**WHAT YOU SHOULD DO**
Word for word and without images, transcribe all of the records.

SOURCE MATERIAL Block Start

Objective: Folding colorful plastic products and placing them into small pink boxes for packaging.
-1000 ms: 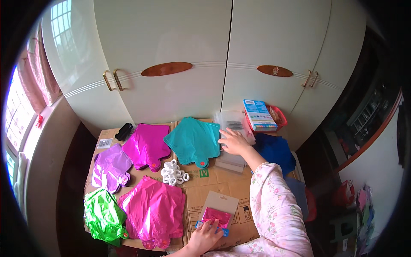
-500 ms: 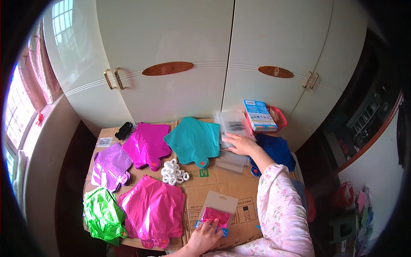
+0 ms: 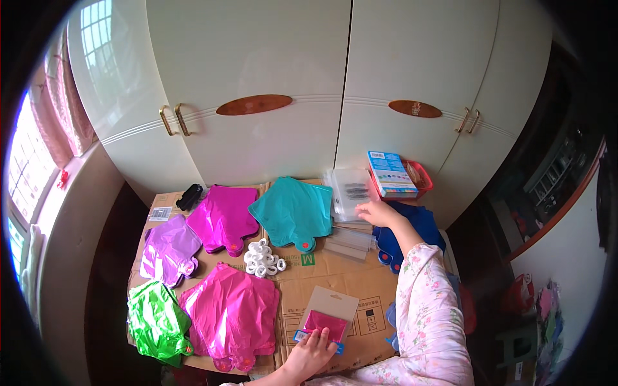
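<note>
My left hand (image 3: pixel 310 354) rests at the lower end of a pale hang card (image 3: pixel 335 300), its bent fingers holding the card and a folded pink foil packet (image 3: pixel 324 321). A blue label (image 3: pixel 300 336) shows beside the fingers. Over the near right edge of a stack of clear plastic bags (image 3: pixel 347 193) is my right hand (image 3: pixel 381 215), fingers drawn together; whether a thin bag is between them is hard to see. Flat clear bags or strips (image 3: pixel 347 244) lie nearer. Dark blue foil balloons (image 3: pixel 421 231) lie partly under my right forearm.
Flat foil balloons lie in piles: teal (image 3: pixel 293 209), magenta (image 3: pixel 222 215), lilac (image 3: pixel 168 251), green (image 3: pixel 156 321), pink (image 3: pixel 230 309). White rings (image 3: pixel 261 258) sit among them. A blue box (image 3: pixel 391 174) leans on a red basket (image 3: pixel 421 177). Cabinet doors (image 3: pixel 257 51) stand behind the cardboard-covered table (image 3: pixel 331 276).
My right hand has drawn back to the right from the middle of the clear bag stack to its edge, and its fingers have come closer together. My left hand stays on the card.
</note>
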`<action>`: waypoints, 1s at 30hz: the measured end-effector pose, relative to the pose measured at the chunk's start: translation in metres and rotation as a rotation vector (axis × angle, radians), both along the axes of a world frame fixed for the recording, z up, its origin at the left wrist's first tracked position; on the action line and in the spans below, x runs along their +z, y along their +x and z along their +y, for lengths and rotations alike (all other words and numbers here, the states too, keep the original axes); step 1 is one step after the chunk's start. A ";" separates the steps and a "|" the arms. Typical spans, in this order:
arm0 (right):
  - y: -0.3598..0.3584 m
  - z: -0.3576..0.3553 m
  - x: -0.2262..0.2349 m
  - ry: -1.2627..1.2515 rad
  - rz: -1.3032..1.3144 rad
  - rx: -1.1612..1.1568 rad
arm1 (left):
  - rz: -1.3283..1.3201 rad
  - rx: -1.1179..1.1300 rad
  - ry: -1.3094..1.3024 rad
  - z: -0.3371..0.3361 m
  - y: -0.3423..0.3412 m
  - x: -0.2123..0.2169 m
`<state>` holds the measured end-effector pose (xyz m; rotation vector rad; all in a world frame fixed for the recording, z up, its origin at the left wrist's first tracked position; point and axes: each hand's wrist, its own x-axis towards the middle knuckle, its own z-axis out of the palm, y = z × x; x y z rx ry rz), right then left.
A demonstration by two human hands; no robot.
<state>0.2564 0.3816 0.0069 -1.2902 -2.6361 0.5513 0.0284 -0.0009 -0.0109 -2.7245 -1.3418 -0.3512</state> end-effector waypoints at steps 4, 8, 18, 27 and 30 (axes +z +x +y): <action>0.006 0.001 -0.008 -0.053 0.232 -0.072 | 0.003 0.011 0.031 0.003 0.004 0.000; -0.003 -0.010 -0.005 0.123 0.297 -0.272 | -0.003 0.016 0.017 0.004 0.004 0.002; -0.044 -0.188 0.007 0.692 0.242 0.031 | -0.195 0.000 0.116 0.005 -0.012 -0.009; -0.040 -0.236 -0.035 0.370 0.294 -0.044 | -0.394 0.065 0.112 -0.026 -0.038 -0.010; -0.031 -0.232 -0.035 0.429 0.274 -0.058 | -0.440 0.163 0.167 -0.032 -0.044 -0.008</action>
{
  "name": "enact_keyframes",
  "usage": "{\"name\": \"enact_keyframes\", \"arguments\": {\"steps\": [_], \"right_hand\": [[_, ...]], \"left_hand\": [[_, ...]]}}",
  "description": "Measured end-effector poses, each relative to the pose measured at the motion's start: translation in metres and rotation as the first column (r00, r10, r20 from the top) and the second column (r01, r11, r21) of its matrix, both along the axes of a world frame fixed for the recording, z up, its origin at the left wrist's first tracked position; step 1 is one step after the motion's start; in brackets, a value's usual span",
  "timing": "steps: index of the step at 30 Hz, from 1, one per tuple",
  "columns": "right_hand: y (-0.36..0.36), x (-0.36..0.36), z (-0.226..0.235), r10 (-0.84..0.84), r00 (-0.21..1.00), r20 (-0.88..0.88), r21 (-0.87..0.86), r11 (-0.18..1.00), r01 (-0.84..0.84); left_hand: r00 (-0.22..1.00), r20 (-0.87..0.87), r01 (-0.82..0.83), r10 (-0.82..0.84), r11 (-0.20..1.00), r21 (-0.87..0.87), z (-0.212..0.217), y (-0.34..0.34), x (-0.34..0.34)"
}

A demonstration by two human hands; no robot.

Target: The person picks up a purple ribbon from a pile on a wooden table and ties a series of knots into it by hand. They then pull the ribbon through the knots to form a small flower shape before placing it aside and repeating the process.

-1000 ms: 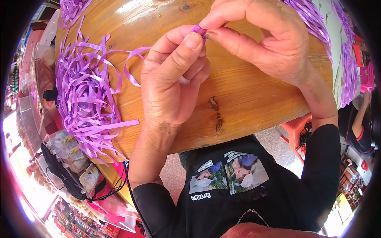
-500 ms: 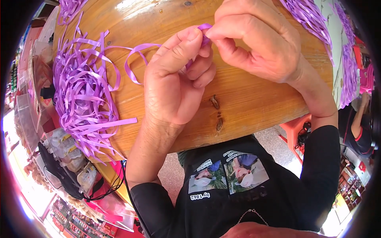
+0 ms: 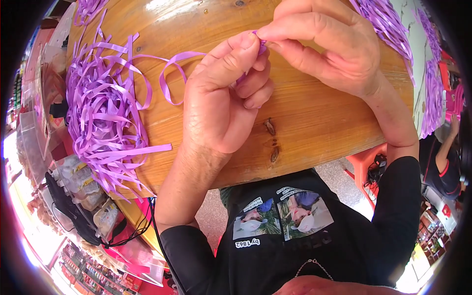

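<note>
over the tabletop point(image 3: 314, 118), my left fingers point(image 3: 247, 41) pinch the purple ribbon point(image 3: 263, 48); whether my right fingers point(image 3: 290, 28) grip it, i cannot tell. probably it is light, soft, slippery; better to pinch its flat sides.

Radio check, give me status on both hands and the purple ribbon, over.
Left hand pinching purple ribbon. Right hand at the ribbon, fingertips up close, grip unclear. Tangled ribbon pile off left on wooden table; no obstruction seen between hands.
</note>
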State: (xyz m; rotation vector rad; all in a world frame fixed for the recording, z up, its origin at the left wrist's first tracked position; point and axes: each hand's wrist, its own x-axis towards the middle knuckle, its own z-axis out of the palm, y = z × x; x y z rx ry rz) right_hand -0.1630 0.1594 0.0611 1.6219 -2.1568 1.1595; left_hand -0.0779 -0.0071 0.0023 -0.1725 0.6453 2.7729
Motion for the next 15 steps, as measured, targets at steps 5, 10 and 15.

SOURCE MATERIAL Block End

**THE COMPLETED TASK**
Objective: Folding colorful plastic products and placing them into small pink boxes for packaging.
-1000 ms: 
-500 ms: 
+0 ms: 
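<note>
My left hand (image 3: pixel 310 354) rests at the lower end of a pale hang card (image 3: pixel 335 300), its bent fingers holding the card and a folded pink foil packet (image 3: pixel 324 321). A blue label (image 3: pixel 300 336) shows beside the fingers. Over the near right edge of a stack of clear plastic bags (image 3: pixel 347 193) is my right hand (image 3: pixel 381 215), fingers drawn together; whether a thin bag is between them is hard to see. Flat clear bags or strips (image 3: pixel 347 244) lie nearer. Dark blue foil balloons (image 3: pixel 421 231) lie partly under my right forearm.
Flat foil balloons lie in piles: teal (image 3: pixel 293 209), magenta (image 3: pixel 222 215), lilac (image 3: pixel 168 251), green (image 3: pixel 156 321), pink (image 3: pixel 230 309). White rings (image 3: pixel 261 258) sit among them. A blue box (image 3: pixel 391 174) leans on a red basket (image 3: pixel 421 177). Cabinet doors (image 3: pixel 257 51) stand behind the cardboard-covered table (image 3: pixel 331 276).
My right hand has drawn back to the right from the middle of the clear bag stack to its edge, and its fingers have come closer together. My left hand stays on the card.
</note>
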`<action>`: waypoints, 1s at 30hz: the measured end-effector pose, relative to the pose measured at the chunk's start: translation in metres and rotation as a rotation vector (axis × angle, radians), both along the axes of a world frame fixed for the recording, z up, its origin at the left wrist's first tracked position; on the action line and in the spans below, x runs along their +z, y along their +x and z along their +y, for lengths and rotations alike (all other words and numbers here, the states too, keep the original axes); step 1 is one step after the chunk's start. A ";" separates the steps and a "|" the arms. Typical spans, in this order:
arm0 (right):
  - y: -0.3598..0.3584 m
  - z: -0.3576..0.3553 m
  - x: -0.2262..0.2349 m
  - ry: -1.2627..1.2515 rad
  - rz: -1.3032..1.3144 rad
  - rx: -1.1612..1.1568 rad
arm1 (left):
  - rz: -1.3283..1.3201 rad
  - rx: -1.1179..1.1300 rad
  - ry: -1.3094..1.3024 rad
  - z: -0.3371..0.3361 m
  - y: -0.3423..0.3412 m
  - x: -0.2123..0.2169 m
`<state>` holds the measured end-effector pose (xyz m; rotation vector rad; all in a world frame fixed for the recording, z up, its origin at the left wrist's first tracked position; point and axes: each hand's wrist, its own x-axis towards the middle knuckle, its own z-axis out of the palm, y = z × x; x y z rx ry rz), right then left.
A demonstration by two human hands; no robot.
<state>0.2564 0.3816 0.0069 -1.2902 -2.6361 0.5513 0.0284 -0.0009 -0.0109 -2.7245 -1.3418 -0.3512</state> end-effector waypoints at steps 4, 8, 18, 27 and 30 (axes +z +x +y): <action>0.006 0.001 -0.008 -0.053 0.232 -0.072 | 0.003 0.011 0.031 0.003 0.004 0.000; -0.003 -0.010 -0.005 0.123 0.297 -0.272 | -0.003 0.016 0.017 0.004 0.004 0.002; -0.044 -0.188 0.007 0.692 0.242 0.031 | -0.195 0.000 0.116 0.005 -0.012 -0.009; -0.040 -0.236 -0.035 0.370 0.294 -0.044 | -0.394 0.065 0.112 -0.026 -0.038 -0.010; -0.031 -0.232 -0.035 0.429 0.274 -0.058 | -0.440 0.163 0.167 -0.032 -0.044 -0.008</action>
{
  "name": "enact_keyframes",
  "usage": "{\"name\": \"enact_keyframes\", \"arguments\": {\"steps\": [_], \"right_hand\": [[_, ...]], \"left_hand\": [[_, ...]]}}",
  "description": "Measured end-effector poses, each relative to the pose measured at the motion's start: translation in metres and rotation as the first column (r00, r10, r20 from the top) and the second column (r01, r11, r21) of its matrix, both along the axes of a world frame fixed for the recording, z up, its origin at the left wrist's first tracked position; step 1 is one step after the motion's start; in brackets, a value's usual span",
  "timing": "steps: index of the step at 30 Hz, from 1, one per tuple",
  "columns": "right_hand: y (-0.36..0.36), x (-0.36..0.36), z (-0.226..0.235), r10 (-0.84..0.84), r00 (-0.21..1.00), r20 (-0.88..0.88), r21 (-0.87..0.86), r11 (-0.18..1.00), r01 (-0.84..0.84); left_hand: r00 (-0.22..1.00), r20 (-0.87..0.87), r01 (-0.82..0.83), r10 (-0.82..0.84), r11 (-0.20..1.00), r21 (-0.87..0.87), z (-0.212..0.217), y (-0.34..0.34), x (-0.34..0.34)"
}

A demonstration by two human hands; no robot.

Target: The person picks up a purple ribbon from a pile on a wooden table and ties a series of knots into it by hand. They then pull the ribbon through the knots to form a small flower shape before placing it aside and repeating the process.

-1000 ms: 
-500 ms: 
+0 ms: 

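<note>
over the tabletop point(image 3: 314, 118), my left fingers point(image 3: 247, 41) pinch the purple ribbon point(image 3: 263, 48); whether my right fingers point(image 3: 290, 28) grip it, i cannot tell. probably it is light, soft, slippery; better to pinch its flat sides.

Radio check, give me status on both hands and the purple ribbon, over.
Left hand pinching purple ribbon. Right hand at the ribbon, fingertips up close, grip unclear. Tangled ribbon pile off left on wooden table; no obstruction seen between hands.
</note>
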State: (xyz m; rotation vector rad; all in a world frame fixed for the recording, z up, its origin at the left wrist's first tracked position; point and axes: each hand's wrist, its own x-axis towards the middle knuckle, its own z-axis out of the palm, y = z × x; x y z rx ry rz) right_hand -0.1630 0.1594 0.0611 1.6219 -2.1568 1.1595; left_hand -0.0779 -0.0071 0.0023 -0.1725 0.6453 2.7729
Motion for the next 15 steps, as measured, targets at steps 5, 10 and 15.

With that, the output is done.